Prompt: Your task is to restate word for word the lines in the material below, from the one with "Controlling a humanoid" up to and including the one with "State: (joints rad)". Do not carry over the pictures.

Exercise material:
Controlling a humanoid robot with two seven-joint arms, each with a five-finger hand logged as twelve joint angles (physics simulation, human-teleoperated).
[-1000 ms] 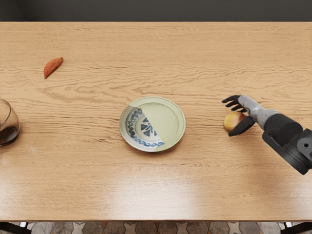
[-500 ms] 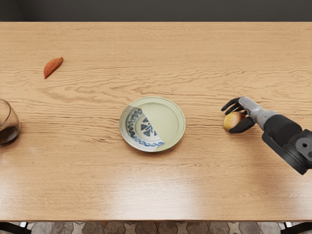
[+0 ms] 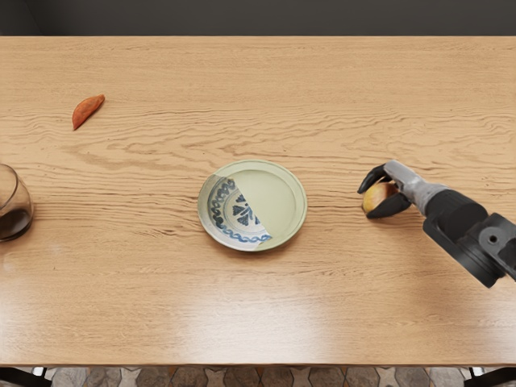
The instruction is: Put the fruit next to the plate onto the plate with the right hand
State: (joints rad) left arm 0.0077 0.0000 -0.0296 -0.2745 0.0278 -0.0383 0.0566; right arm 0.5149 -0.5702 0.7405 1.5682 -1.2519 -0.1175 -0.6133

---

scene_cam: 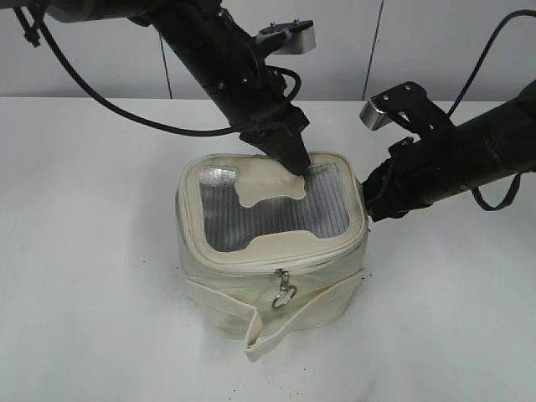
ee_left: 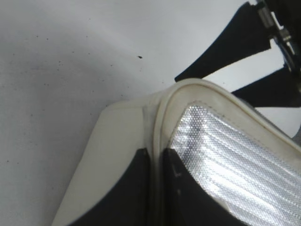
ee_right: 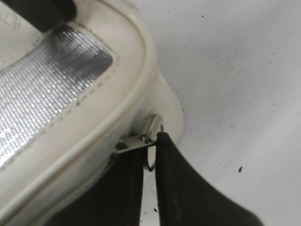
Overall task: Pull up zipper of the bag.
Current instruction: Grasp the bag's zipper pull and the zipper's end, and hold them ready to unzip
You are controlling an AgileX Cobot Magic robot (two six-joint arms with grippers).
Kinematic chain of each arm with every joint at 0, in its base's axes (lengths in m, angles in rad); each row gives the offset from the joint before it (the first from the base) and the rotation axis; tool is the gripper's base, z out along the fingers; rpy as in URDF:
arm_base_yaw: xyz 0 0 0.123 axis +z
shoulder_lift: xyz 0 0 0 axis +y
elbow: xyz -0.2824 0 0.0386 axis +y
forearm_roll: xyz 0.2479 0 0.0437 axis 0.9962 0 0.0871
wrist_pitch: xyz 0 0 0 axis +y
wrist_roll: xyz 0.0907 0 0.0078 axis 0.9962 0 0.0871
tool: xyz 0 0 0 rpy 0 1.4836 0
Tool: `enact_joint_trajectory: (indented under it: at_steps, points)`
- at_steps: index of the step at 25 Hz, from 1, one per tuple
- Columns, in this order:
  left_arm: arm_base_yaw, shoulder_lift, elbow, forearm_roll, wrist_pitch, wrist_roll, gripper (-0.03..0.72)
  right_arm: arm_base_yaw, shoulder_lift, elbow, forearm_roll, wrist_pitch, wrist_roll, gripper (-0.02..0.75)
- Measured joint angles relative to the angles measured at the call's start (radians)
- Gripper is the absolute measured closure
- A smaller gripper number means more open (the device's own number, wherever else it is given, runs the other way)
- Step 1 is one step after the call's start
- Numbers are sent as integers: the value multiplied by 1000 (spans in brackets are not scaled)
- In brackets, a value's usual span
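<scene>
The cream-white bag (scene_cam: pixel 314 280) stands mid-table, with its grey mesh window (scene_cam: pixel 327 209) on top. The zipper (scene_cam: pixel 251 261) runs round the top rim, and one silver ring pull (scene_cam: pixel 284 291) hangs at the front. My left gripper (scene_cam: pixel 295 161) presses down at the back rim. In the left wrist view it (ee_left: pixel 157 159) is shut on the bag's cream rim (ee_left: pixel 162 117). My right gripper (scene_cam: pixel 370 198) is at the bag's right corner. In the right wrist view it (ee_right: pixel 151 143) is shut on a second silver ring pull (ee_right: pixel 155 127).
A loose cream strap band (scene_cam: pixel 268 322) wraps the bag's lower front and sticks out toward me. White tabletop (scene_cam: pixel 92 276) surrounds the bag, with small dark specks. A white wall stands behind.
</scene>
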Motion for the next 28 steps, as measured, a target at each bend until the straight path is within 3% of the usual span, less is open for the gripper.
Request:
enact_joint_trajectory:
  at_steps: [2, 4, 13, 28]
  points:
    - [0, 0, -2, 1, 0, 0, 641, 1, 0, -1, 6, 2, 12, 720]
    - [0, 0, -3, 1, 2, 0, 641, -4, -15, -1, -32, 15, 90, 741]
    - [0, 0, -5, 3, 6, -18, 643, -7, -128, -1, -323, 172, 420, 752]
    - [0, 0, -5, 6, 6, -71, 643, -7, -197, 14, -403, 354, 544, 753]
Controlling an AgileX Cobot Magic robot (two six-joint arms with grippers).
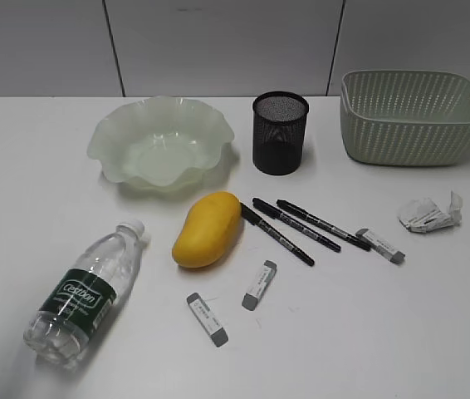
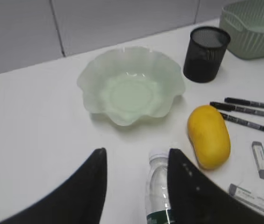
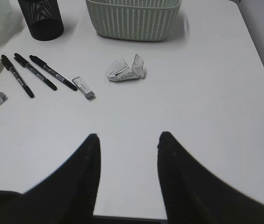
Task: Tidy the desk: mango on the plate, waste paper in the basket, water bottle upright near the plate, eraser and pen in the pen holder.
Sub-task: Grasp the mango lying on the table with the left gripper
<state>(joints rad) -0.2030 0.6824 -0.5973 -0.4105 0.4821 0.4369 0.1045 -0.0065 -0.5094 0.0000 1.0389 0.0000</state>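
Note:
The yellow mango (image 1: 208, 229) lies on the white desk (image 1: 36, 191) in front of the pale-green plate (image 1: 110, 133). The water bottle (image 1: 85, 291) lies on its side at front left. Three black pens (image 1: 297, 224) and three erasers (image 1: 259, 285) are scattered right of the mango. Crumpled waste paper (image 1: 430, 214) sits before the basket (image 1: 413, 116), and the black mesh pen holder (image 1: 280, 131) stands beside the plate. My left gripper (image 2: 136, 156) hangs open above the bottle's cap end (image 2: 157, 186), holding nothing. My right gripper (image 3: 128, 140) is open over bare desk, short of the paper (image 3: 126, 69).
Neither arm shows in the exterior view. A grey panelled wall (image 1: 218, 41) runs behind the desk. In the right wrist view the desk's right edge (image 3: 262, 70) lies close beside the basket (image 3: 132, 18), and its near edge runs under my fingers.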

Answer to this task:
Controlling a humanoid robot with two seven-joint arms, each with a five-finger hand logged as twelve joint angles (physics simulation, human-teleoperated).
[-1000 ms] 
[-500 ms] 
[+0 ms] 
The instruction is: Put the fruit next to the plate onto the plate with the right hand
State: (joints rad) left arm 0.0077 0.0000 -0.0296 -0.2745 0.0278 -0.0383 0.0566; right arm 0.5149 -0.5702 0.7405 1.5682 -1.2519 -0.1175 -0.6133

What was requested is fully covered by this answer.